Starting at the first line and ending at the one with "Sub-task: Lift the", give the lines of the listing again exactly, and nothing else; skip the pictures.

########

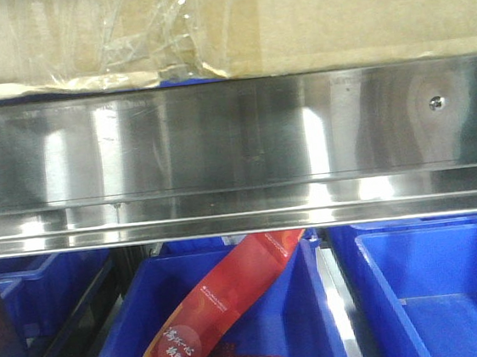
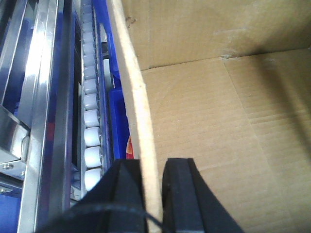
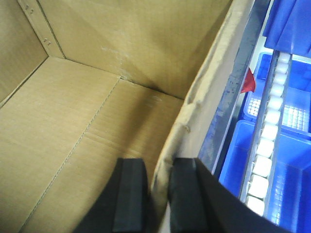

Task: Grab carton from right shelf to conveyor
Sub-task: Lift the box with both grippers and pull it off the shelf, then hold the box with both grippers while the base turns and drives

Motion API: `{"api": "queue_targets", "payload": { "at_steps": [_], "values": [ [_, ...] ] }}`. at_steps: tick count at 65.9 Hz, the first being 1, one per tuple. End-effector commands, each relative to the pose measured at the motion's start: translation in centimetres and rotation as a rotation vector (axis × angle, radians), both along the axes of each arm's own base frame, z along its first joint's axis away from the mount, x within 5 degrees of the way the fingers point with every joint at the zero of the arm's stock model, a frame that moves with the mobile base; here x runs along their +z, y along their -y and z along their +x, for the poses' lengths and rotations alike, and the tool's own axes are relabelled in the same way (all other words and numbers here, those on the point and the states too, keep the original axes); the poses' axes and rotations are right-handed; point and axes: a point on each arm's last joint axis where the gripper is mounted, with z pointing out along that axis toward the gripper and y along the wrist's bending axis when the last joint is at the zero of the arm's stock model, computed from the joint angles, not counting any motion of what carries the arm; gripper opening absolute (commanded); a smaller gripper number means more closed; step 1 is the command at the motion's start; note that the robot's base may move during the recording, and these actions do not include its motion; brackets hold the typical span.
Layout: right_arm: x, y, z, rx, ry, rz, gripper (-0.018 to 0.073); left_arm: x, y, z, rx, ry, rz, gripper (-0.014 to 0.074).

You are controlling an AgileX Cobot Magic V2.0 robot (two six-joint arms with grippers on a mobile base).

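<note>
The brown carton (image 1: pixel 332 15) stands on the steel shelf, with crinkled clear tape (image 1: pixel 147 35) and a torn lower edge just above the wide reflective front rail (image 1: pixel 234 136). My left gripper (image 2: pixel 154 165) straddles the carton's left wall (image 2: pixel 136 97), one finger outside and one inside, and is closed on it. My right gripper (image 3: pixel 158 165) straddles the right wall (image 3: pixel 204 97) the same way and is closed on it. The carton's inside (image 3: pixel 73 121) is empty. The conveyor is out of view.
Blue plastic bins (image 1: pixel 438 294) sit on the level below the rail; one holds a red printed package (image 1: pixel 226 308). White roller tracks run beside the carton on the left (image 2: pixel 91 121) and on the right (image 3: pixel 265 155). A small screw (image 1: pixel 437 103) sits in the rail.
</note>
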Motion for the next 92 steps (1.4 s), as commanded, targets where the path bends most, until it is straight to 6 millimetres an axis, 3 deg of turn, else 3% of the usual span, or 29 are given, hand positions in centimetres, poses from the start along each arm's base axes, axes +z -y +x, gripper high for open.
{"api": "queue_targets", "payload": {
  "at_steps": [1, 92],
  "values": [
    [0.85, -0.47, -0.30, 0.039, 0.061, 0.060, -0.0069, 0.66, 0.68, -0.44, -0.063, 0.040, -0.075, -0.0009],
    [0.86, -0.48, -0.29, 0.038, 0.063, 0.061, -0.0069, 0.67, 0.66, -0.43, -0.061, 0.042, -0.073, -0.0009]
  ]
}}
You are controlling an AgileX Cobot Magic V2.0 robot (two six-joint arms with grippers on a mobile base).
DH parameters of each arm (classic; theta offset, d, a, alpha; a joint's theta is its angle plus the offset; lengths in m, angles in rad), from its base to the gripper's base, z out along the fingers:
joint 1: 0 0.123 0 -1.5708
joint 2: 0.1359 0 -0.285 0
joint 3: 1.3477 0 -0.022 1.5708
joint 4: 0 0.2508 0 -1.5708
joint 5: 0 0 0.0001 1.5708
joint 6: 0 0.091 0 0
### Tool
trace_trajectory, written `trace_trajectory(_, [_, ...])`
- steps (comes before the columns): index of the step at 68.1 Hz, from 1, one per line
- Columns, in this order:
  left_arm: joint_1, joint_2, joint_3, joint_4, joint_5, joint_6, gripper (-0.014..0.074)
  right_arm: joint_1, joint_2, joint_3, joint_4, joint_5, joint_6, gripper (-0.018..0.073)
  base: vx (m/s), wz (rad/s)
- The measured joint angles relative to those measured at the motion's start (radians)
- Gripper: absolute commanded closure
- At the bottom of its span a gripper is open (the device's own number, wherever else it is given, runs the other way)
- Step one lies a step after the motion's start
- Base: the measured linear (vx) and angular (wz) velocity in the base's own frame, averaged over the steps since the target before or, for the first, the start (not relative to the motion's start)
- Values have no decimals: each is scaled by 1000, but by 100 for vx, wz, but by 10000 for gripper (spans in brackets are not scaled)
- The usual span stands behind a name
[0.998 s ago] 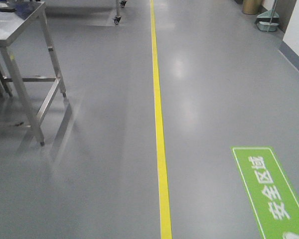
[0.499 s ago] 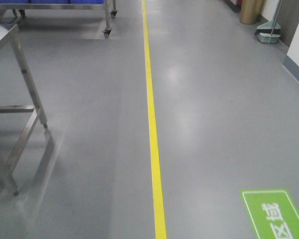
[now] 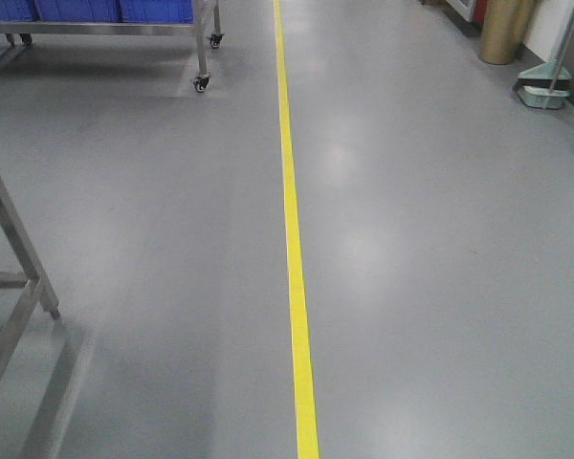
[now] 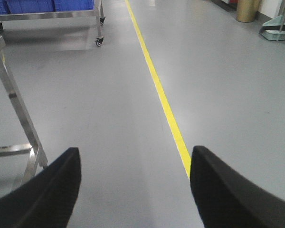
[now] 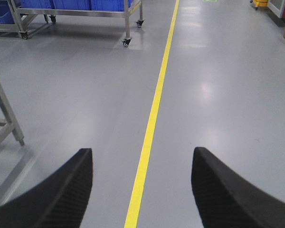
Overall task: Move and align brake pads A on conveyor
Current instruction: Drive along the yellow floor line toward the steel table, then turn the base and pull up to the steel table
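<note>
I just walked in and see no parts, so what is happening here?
Nothing is being handled. The left gripper and the right gripper are both open and empty, above grey floor with a yellow line. No brake pads or conveyor show; only a steel table frame and a wheeled rack with blue bins.

The left fingers (image 4: pixel 42 194) and right fingers (image 5: pixel 52 190) are matte black, round-tipped, with finely dimpled inner faces.
</note>
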Motion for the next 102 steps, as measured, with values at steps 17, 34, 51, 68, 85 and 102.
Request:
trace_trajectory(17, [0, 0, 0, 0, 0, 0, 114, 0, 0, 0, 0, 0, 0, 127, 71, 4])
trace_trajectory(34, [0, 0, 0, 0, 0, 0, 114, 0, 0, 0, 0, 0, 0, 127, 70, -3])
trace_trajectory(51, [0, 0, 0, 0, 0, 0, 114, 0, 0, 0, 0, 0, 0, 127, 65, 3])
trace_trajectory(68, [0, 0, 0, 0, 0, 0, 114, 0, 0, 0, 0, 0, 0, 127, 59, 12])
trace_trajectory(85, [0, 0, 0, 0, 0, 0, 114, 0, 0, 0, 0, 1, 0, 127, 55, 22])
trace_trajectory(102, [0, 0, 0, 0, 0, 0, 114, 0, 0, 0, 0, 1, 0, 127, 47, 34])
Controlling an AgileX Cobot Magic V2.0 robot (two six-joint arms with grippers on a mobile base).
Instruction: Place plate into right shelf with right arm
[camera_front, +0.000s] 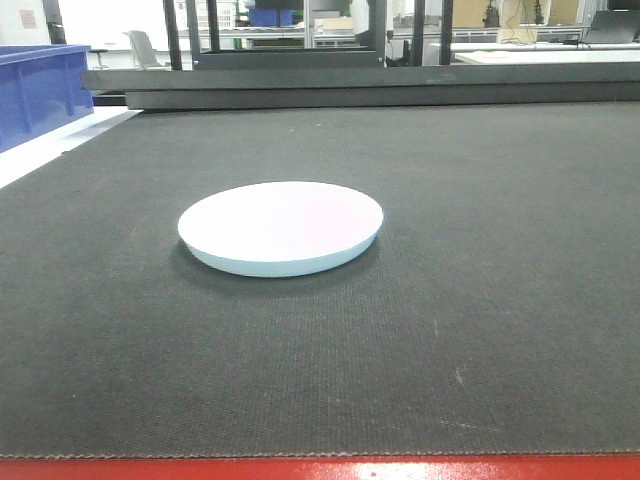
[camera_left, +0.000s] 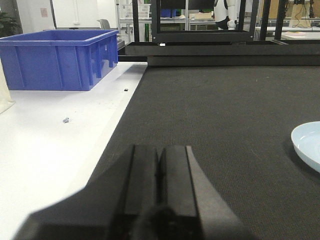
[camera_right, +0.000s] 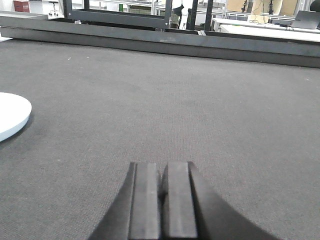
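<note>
Zero contact yet: left fingers (camera_left: 145, 170) and right fingers (camera_right: 145, 190) clenched empty, plate (camera_front: 280, 225) flat on surface (camera_front: 500, 320), rim exposed for grasp.

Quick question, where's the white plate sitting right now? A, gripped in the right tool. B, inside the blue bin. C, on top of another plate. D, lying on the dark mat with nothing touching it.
D: the plate lies alone on the dark mat, while the right tool is shut on nothing, with the plate off to its left, and the blue bin stands apart on the white surface.
</note>
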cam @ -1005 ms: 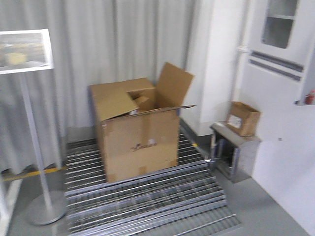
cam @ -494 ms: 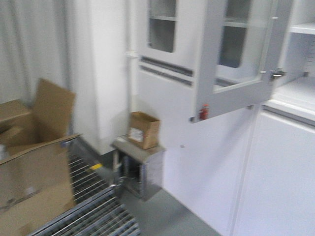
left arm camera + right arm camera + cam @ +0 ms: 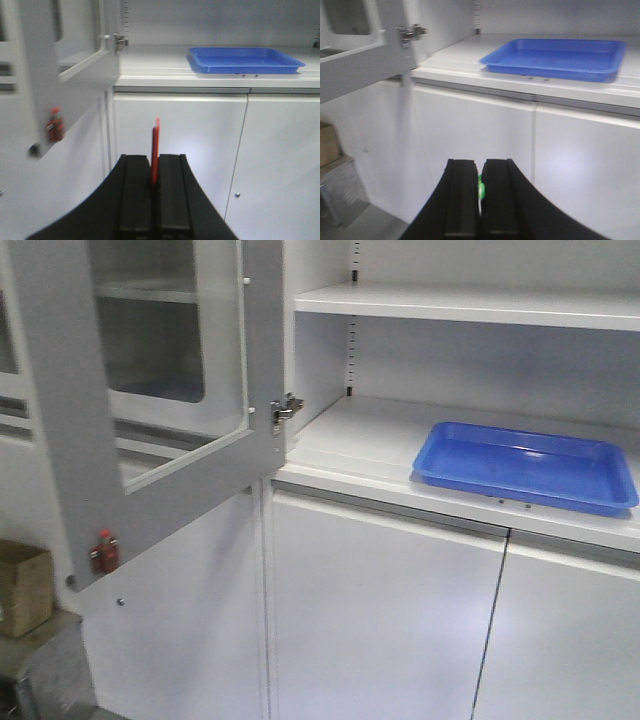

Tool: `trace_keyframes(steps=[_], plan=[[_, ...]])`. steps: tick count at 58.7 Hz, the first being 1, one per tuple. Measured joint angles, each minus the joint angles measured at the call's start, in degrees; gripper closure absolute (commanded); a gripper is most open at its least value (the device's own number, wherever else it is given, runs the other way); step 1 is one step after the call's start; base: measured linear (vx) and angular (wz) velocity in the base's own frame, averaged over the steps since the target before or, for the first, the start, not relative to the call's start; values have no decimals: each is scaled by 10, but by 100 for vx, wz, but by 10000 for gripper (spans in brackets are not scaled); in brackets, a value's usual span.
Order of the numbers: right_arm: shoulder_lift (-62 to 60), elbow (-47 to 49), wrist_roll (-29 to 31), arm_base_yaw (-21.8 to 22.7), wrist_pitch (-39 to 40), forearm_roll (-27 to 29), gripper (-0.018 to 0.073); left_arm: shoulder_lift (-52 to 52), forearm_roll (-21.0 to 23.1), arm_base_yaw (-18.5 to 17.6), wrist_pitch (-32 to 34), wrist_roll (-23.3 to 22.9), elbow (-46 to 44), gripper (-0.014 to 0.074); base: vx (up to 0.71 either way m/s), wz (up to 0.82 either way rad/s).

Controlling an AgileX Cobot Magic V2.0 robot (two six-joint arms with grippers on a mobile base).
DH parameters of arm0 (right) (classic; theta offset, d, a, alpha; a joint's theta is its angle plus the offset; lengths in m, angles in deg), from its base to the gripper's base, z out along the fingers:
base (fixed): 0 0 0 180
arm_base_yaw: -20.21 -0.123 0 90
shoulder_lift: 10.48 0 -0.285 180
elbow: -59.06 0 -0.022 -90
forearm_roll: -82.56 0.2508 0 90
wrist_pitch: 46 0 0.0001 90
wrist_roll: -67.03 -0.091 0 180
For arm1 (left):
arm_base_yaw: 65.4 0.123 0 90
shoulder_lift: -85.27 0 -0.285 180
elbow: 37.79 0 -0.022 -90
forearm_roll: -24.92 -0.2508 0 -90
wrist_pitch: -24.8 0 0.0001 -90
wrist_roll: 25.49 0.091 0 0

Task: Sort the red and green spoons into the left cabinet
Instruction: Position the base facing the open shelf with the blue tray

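My left gripper (image 3: 154,161) is shut on the red spoon (image 3: 155,150), whose thin handle sticks up between the black fingers. Only a small bit of the green spoon (image 3: 481,189) shows, pinched in my shut right gripper (image 3: 480,167). Ahead stands the pale grey-white cabinet (image 3: 380,440) with wide flat shelves and a slotted peg strip at its back corner. Both grippers are low, in front of its closed lower doors (image 3: 180,145), below the open shelf. Neither gripper shows in the front view.
A blue tray (image 3: 528,466) lies on the cabinet's lower open shelf, to the right. A glazed cabinet door (image 3: 150,410) hangs open on the left, with a red latch (image 3: 103,551) near its lower corner. A cardboard box (image 3: 22,585) sits low at far left.
The front view has swung right, from the large cardboard box on the metal grating, past the small box, to the open cabinet with the blue tray.
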Motion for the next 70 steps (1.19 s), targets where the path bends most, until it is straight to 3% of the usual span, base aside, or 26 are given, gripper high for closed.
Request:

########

▶ _Written answer_:
Task: Grab carton from right shelf to conveyor
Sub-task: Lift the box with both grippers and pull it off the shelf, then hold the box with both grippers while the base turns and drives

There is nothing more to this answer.